Task description:
Locate, in the data below, the line that contains "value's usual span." and the line that contains "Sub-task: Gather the"; reproduce exactly those two lines and every line between them, nothing more.

• • • • • • •

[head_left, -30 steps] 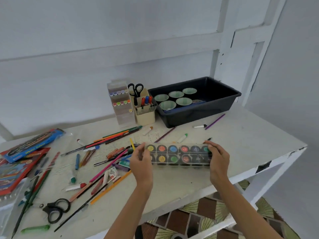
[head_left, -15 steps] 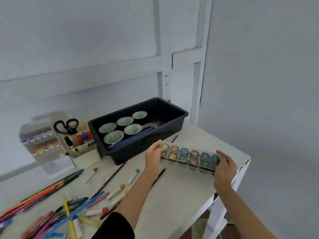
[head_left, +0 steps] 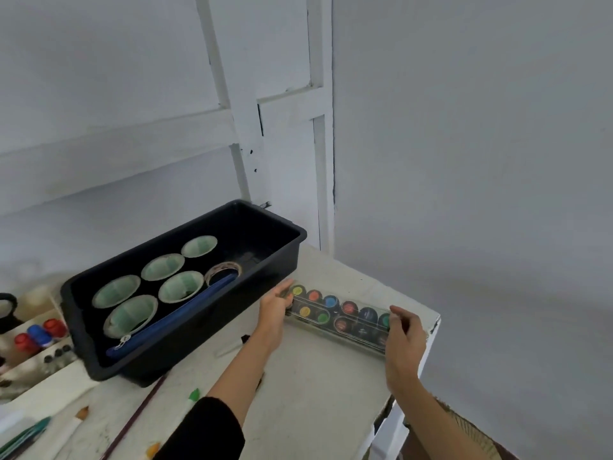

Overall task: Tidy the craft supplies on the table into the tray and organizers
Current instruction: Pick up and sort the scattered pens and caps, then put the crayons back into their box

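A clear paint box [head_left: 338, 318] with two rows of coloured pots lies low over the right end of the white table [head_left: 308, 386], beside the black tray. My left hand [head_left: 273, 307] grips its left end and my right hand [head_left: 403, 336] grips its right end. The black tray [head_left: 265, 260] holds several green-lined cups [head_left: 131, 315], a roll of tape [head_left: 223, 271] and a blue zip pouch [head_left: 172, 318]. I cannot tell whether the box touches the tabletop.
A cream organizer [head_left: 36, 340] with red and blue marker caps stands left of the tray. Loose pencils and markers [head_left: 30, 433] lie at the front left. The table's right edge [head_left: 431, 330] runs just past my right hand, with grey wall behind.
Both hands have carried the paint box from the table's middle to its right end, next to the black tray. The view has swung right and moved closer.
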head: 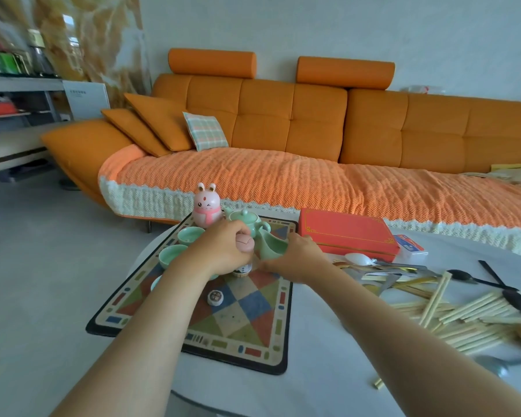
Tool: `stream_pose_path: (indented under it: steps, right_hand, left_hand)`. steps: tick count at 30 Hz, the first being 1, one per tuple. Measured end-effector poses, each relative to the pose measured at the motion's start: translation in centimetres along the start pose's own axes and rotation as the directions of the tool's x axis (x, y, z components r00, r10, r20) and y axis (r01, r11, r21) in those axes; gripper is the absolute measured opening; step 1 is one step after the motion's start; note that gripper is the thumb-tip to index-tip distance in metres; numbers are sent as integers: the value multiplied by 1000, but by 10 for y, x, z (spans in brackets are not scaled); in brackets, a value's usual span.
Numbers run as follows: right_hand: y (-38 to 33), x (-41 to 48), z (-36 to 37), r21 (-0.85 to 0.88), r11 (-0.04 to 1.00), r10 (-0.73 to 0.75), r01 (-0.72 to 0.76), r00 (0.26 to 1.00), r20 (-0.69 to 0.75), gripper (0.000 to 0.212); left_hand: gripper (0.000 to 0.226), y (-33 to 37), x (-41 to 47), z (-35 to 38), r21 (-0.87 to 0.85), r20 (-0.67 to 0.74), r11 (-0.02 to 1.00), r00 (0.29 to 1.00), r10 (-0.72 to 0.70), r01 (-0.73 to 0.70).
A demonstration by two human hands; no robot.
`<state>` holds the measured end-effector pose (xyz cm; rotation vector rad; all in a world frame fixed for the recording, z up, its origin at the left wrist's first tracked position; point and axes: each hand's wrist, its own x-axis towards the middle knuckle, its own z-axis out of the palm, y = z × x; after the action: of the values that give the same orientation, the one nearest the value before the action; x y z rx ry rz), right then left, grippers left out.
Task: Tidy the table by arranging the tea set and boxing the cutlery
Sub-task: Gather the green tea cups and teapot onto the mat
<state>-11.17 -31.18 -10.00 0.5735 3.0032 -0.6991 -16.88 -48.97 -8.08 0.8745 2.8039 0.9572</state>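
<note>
Two green cups sit left on the mat; chopsticks litter the counter. Left grip clasps a pink object; right grip holds the glossy green pitcher.

Sofa: long orange tufted fabric sofa, far side, with two roll headrests.
Cover: orange woven throw with cream fringe, over its seat.
Cushion: green-and-pink plaid cushion, leaning on the backrest, left.
Mat: multicoloured diamond-patterned mat, flat on the white round counter.
Figurine: pink plastic rabbit figurine, upright at the mat's far edge.
</note>
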Motion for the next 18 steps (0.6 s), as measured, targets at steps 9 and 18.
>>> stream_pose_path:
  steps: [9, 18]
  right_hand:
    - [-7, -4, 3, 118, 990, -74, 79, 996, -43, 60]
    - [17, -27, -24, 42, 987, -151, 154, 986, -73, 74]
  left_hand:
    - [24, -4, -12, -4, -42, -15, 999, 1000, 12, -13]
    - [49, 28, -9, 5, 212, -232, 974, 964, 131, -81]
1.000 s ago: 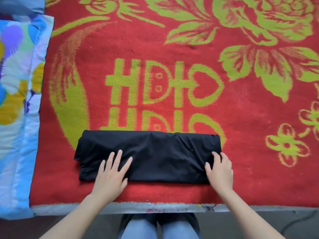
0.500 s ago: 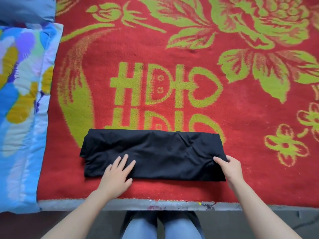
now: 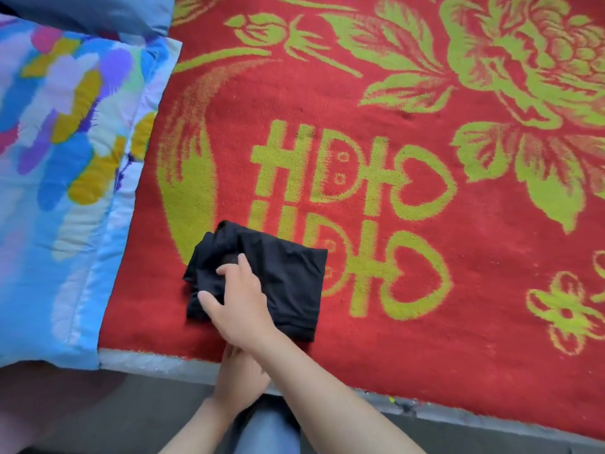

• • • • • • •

Output:
Tool: `stream_pose_path: (indented under it: steps, right_hand, left_hand)`. steps: tick count at 30 Hz, the first being 1, one per tuple. Measured end-effector poses, each relative to the pose measured at the motion's start: translation in centimetres along the start pose's own axes and rotation as the directions of the tool's x axis (x, y, z components r00, r10, r20) and y axis (r01, r11, r21) in those axes; gripper is the absolute measured opening; step 1 is one step after the motion's start; note that gripper is the thumb-tip to index-tip distance in metres; numbers are sent as integers: the value multiplied by 1000, but by 10 for y, x, z (spans in brackets are not scaled); in brackets, a value's usual span.
Numbers run as follows: right_hand: y (-38 to 33), x (-41 to 48), z (-36 to 37), r21 (-0.85 to 0.88), r11 (-0.04 to 1.00), r10 (-0.73 to 0.75), r01 (-0.72 to 0.76), r00 (0.26 to 1.00), r20 (-0.69 to 0.75), gripper (0.000 to 0.212); left_hand: gripper (0.000 to 0.226), y (-33 to 37), x (-41 to 47), z (-35 to 38), r21 (-0.87 to 0.85), r20 (-0.67 to 0.74), r11 (-0.02 to 1.00), r00 (0.29 to 1.00), r10 (-0.72 to 0.70), r01 (-0.73 to 0.70).
A demonstration by two human hands; no robot.
`<state>` holds the measured end-effector pose (xyz cm; rotation vector rad; all in a world frame fixed for the recording, z up, its origin at the left wrist's first tracked position; point and axes: each hand's wrist, its own x-axis towards the middle knuckle, its own z-axis out of the palm, y = z × x; after the action: of the values that give the same orientation, the one nearest the value before the action; x y z rx ry rz), right then left, grippers left out.
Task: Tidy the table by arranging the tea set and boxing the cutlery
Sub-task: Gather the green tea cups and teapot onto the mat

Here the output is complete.